What you have to do
Transcribe the material from its first line onward, ending with the line that contains "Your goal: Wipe" and adding nothing beyond it.

Provided material
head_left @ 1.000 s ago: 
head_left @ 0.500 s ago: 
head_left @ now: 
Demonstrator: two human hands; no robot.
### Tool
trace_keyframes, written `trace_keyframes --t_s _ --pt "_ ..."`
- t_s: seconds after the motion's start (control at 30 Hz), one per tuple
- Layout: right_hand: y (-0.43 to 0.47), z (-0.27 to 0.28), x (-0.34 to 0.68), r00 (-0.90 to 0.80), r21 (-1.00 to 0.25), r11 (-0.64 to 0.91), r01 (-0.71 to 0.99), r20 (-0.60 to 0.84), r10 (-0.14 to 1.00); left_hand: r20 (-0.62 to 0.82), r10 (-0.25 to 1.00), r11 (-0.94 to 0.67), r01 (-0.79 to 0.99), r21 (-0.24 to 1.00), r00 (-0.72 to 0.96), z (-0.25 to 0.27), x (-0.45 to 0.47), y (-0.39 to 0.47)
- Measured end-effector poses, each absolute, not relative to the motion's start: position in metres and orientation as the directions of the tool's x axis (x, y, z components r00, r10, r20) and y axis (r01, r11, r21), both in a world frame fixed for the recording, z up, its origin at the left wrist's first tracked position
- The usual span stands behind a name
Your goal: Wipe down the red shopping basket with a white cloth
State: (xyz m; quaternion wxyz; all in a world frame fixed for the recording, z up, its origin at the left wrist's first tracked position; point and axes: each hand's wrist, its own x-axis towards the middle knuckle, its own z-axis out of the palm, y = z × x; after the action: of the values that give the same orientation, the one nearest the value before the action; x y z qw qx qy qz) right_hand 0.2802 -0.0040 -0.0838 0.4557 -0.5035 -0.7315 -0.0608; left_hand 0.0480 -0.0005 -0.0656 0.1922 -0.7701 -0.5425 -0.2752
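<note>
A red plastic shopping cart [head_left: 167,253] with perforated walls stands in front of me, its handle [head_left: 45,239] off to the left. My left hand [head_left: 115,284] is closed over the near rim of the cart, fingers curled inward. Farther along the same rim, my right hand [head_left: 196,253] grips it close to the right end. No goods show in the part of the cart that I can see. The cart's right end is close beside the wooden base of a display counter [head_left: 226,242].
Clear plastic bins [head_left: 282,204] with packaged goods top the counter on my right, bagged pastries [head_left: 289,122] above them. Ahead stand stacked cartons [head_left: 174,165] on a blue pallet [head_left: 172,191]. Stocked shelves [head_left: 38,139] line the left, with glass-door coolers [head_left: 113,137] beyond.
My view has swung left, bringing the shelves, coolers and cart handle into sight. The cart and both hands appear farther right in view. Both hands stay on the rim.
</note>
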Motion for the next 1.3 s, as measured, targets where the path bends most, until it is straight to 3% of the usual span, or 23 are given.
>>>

Solution for this task
head_left @ 1.000 s ago: 
head_left @ 0.500 s ago: 
head_left @ now: 
Demonstrator: two human hands; no robot.
### Tool
trace_keyframes, written `trace_keyframes --t_s _ --pt "_ ..."`
- t_s: seconds after the motion's start (control at 30 Hz), one per tuple
- Layout: right_hand: y (-0.43 to 0.47), z (-0.27 to 0.28), x (-0.34 to 0.68), r00 (-0.90 to 0.80), r21 (-1.00 to 0.25), r11 (-0.64 to 0.91), r01 (-0.71 to 0.99), r20 (-0.60 to 0.84), r10 (-0.14 to 1.00); left_hand: r20 (-0.62 to 0.82), r10 (-0.25 to 1.00), r11 (-0.94 to 0.67), r01 (-0.79 to 0.99), r21 (-0.24 to 1.00), r00 (-0.72 to 0.96), z (-0.25 to 0.27), x (-0.45 to 0.47), y (-0.39 to 0.47)
- Measured end-effector poses, each absolute, not relative to the motion's start: position in metres and orientation as the directions of the tool's x axis (x, y, z components r00, r10, r20) and y axis (r01, r11, r21), both in a world frame fixed for the recording, z up, its origin at the left wrist's first tracked position
- The usual span stands behind a name
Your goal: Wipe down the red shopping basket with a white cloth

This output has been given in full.